David Neeleman não aceitou as condições impostas pelo governo para sair da TAP, o que levou à rutura das negociações que se iniciaram esta terça-feira à tarde. Por esse motivo o cenário de uma nacionalização sem acordo voltou a estar em cima da mesa e deverá ser já aprovado no conselho de ministros da próxima quinta-feira.
Esta quarta-feira de manhã o governo e David Neeleman voltaram a negociar o acordo de saída do empresário norte-americano do capital da TAP. E havia um ultimato em cima da mesa: ou até à meia noite havia acordo para a venda dos 22,5% da TAP detidos por Neeleman ou avançava a nacionalização forçada daquela participação. Mas a falta de acordo com Neeleman levou ao fim das negociações, segundo apurou o Expresso. O governo deixa, no entanto, a porta aberta a um recuo de última hora – até ao momento de aprovação do despacho de nacionalização que já está pronto.
O Expresso sabe que o ponto de discórdia mais difícil de ultrapassar – e considerado o último obstáculo a um acordo - dizia agora respeito ao empréstimo obrigacionista que a companhia aérea brasileira Azul, da qual Neeleman é acionista, fez à TAP em 2016. São 90 milhões de euros e o Estado queria que este crédito fosse convertido em capital, abatendo assim a dívida da TAP. Este empréstimo dura até 2026 e tem associada uma taxa de juro de 7,5%. A Azul só admitia transformar este empréstimo em capital se tivesse uma garantia pública. Exigência que o Executivo de António Costa rejeitou liminarmente. A Azul, em caso de insolvência da TAP ou nacionalização, perderia esses 90 milhões de euros.
Neeleman é acionista da Azul e também presidente do seu conselho de administração. É conhecida a sua influência na empresa e por isso um acordo aconteceria se ele desse a sua concordância - é esta a leitura do governo. Mas o empresário terá optado por não votar sobre temas que envolvam a TAP. De acordo com o Jornal de Negócios foi marcada uma reunião da Azul para esta quarta-feira com o objetivo de tomar uma decisão sobre esta matéria.
Iniciou-se ontem à tarde uma reunião para se conseguir chegar a acordo para a saída de Neeleman, mas havia uma distância grande entre o valor por ele pedido e o valor que o Estado admitia dar: 65 milhões de euros versus 40 milhões de euros. Os valores foram-se aproximando e, segundo apurou o Expresso, no momento da rutura das negociações o valor de saída de Neeleman já estaria negociado e acordado - 55 milhões de euros - e já não seria um problema.
O governo queria ter fechado o dossiê esta terça-feira até à meia noite e fez pressão nesse sentido, mas David Neeleman mostrou-se inflexível, o que empurrou as negociações para esta quarta-feira. Não tendo sido alcançado um acordo, avança o despacho da nacionalização. Esta manhã o primeiro-ministro António Costa disse que esperava ainda hoje “uma solução negociada e com acordo e não com ato de imposição do Estado”. Mas se tiver de ser uma nacionalização, “cá estaremos para isso”.
Após o chumbo pelo conselho de administração da TAP do acordo entre acionistas para dar luz verde ao empréstimo de 1,2 mil milhões de euros à companhia aérea, na segunda-feira, o governo entendeu que não havia outra solução senão avançar para a nacionalização da empresa e deu ordens nesse sentido.

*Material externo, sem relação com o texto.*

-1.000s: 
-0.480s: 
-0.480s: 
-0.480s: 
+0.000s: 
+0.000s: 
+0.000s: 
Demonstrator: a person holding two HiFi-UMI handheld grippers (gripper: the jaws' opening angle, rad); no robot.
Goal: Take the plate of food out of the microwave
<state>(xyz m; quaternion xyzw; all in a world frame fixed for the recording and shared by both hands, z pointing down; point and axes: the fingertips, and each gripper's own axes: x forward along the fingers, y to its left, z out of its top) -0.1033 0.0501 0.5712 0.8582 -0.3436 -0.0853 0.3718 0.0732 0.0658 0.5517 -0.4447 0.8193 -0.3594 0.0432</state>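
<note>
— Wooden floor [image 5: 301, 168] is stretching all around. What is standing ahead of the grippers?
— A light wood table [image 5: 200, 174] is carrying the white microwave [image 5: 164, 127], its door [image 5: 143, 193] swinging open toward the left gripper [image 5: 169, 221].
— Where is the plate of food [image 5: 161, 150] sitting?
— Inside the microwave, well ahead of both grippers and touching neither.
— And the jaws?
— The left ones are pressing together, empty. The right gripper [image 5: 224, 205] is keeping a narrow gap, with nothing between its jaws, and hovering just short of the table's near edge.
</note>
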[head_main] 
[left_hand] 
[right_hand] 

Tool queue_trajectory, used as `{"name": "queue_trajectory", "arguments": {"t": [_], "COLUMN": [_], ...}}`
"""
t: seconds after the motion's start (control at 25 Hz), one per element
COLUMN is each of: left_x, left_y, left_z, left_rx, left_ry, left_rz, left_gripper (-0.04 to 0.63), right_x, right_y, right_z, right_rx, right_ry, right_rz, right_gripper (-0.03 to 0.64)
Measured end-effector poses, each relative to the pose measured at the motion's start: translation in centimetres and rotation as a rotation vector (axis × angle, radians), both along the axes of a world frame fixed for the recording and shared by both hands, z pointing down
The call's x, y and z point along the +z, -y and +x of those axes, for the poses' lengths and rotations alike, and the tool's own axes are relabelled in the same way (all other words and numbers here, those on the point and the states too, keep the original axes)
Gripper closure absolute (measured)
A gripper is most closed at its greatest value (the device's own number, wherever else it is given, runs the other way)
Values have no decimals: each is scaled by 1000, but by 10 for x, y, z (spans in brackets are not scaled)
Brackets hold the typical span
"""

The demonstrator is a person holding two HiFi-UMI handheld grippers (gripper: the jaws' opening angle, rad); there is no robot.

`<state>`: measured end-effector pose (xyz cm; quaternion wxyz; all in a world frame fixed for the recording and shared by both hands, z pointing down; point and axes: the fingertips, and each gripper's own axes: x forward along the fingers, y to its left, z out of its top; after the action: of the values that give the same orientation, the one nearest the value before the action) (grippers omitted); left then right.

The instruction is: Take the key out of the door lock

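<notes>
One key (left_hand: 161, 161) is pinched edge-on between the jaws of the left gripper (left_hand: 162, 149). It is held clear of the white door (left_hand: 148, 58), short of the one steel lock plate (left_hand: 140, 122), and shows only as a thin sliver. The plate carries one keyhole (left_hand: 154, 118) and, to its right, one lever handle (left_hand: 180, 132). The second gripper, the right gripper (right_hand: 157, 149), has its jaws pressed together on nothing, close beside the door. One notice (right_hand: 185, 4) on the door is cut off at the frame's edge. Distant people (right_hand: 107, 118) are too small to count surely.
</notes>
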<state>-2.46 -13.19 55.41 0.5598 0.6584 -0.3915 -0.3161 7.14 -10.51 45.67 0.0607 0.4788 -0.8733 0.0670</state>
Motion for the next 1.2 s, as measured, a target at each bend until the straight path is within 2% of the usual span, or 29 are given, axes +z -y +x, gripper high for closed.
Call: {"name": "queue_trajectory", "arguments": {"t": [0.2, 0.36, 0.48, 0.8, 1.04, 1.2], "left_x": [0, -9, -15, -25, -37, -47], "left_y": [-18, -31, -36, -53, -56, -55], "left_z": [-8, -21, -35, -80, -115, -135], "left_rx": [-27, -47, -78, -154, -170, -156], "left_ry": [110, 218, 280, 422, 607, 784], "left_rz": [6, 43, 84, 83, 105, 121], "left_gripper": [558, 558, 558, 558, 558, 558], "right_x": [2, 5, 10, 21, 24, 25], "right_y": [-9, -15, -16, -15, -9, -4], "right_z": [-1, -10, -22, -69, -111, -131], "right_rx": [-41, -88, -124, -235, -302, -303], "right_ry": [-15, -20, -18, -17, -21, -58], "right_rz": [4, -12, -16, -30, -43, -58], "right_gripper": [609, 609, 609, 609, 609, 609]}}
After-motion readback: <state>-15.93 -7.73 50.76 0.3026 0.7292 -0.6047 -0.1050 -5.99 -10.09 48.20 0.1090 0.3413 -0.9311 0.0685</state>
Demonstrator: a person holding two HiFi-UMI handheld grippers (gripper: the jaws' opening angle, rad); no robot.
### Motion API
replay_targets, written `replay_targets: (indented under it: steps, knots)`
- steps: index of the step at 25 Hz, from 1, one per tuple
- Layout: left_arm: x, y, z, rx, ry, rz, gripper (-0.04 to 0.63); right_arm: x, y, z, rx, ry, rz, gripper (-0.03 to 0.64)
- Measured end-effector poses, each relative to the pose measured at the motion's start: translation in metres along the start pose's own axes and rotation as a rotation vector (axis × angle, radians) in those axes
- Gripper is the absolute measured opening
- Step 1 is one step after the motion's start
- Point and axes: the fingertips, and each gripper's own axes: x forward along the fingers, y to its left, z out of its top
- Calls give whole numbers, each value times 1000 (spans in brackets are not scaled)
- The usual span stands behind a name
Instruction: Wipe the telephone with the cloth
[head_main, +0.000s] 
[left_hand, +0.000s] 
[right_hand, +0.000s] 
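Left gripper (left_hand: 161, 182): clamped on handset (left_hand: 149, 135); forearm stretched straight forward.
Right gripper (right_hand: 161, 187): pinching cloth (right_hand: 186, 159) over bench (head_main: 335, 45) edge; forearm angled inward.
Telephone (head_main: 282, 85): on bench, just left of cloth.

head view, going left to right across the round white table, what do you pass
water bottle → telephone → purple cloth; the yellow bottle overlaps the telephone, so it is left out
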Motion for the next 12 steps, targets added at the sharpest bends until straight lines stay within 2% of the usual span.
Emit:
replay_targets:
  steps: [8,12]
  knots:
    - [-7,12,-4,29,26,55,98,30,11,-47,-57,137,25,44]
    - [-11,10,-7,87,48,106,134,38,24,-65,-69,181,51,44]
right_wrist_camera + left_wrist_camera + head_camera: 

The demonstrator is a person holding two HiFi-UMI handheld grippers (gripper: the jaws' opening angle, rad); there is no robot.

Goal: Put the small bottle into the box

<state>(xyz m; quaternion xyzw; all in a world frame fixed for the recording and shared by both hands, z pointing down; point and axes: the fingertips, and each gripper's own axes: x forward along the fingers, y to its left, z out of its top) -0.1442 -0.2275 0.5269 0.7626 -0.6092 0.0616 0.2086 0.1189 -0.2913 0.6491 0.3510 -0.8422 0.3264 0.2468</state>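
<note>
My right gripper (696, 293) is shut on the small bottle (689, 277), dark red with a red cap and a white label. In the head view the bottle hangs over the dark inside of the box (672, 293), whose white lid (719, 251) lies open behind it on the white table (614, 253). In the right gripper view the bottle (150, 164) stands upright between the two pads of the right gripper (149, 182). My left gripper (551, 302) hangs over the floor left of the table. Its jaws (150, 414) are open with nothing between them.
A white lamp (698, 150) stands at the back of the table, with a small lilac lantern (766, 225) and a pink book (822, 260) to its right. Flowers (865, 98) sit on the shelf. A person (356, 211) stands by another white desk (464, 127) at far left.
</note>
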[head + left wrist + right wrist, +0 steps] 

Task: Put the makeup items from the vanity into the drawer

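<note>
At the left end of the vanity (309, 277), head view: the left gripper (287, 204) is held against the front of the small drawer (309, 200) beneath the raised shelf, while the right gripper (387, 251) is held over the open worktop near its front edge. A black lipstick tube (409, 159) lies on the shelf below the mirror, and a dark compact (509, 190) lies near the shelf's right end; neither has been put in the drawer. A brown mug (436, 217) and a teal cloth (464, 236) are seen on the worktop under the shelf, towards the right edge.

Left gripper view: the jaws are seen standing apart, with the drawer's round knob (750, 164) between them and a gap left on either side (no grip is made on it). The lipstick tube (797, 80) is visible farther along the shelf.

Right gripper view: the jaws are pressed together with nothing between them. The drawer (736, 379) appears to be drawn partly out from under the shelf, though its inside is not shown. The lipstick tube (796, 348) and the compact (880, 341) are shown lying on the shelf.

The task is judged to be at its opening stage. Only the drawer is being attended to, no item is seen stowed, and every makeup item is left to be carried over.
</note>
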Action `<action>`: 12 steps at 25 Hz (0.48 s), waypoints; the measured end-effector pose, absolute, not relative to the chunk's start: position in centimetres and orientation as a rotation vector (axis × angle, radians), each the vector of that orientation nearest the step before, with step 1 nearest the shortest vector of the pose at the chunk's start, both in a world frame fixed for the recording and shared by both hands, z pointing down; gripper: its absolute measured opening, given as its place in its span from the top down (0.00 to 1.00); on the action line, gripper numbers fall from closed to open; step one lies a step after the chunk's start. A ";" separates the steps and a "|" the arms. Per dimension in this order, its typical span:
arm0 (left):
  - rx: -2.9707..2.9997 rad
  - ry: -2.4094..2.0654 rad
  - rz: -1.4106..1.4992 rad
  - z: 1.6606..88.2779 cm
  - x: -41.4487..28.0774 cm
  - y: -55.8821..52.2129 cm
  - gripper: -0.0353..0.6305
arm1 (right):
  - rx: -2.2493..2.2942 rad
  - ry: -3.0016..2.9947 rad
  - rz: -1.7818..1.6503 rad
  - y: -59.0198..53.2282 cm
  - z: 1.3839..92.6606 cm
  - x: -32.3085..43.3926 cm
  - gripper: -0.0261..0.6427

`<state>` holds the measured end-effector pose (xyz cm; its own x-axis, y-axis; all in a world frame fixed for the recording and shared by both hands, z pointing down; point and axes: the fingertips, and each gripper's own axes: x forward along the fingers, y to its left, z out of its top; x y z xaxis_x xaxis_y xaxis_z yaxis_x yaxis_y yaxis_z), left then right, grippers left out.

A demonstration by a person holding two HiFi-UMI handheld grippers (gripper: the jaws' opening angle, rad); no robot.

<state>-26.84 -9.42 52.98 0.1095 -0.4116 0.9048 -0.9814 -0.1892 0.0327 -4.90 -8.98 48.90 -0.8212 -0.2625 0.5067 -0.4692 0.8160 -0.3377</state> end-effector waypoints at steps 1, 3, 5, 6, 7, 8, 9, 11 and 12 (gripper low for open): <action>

Mas David Neeleman regressou à negociação e a questão que ficou em aberto foi como se processaria a nacionalização – se com acordo entre acionistas ou se sem acordo.
A existência de um acordo de saída evitaria um potencial conflito jurídico, embora o governo entenda que numa fase de emergência mundial por causa da pandemia de covid-19 tem argumentos para avançar para uma nacionalização ‘hostil’, atendendo ao interesse público de salvar uma empresa estratégica para o país e que aguarda um entendimento dos acionistas para receber os 1,2 mil milhões de euros que o Estado está autorizado pela Comissão Europeia a emprestar-lhe.
Mas além disso esse acordo com Neeleman permitiria a manutenção de Humberto Pedrosa como acionista da TAP. Juntos, Neeleman e Pedrosa detêm 45% da TAP através Atlantic Gateway e nacionalizar metade desta empresa (cada um tem 50% da Atlantic Gateway) será uma operação juridicamente complexa. Estava em cima da mesa das negociações a compra conjunta da posição de Neeleman por parte do Estado e de Humberto Pedrosa. Avançando a nacionalização nos moldes em que está previsto, Pedrosa poderá também ter de sair da TAP.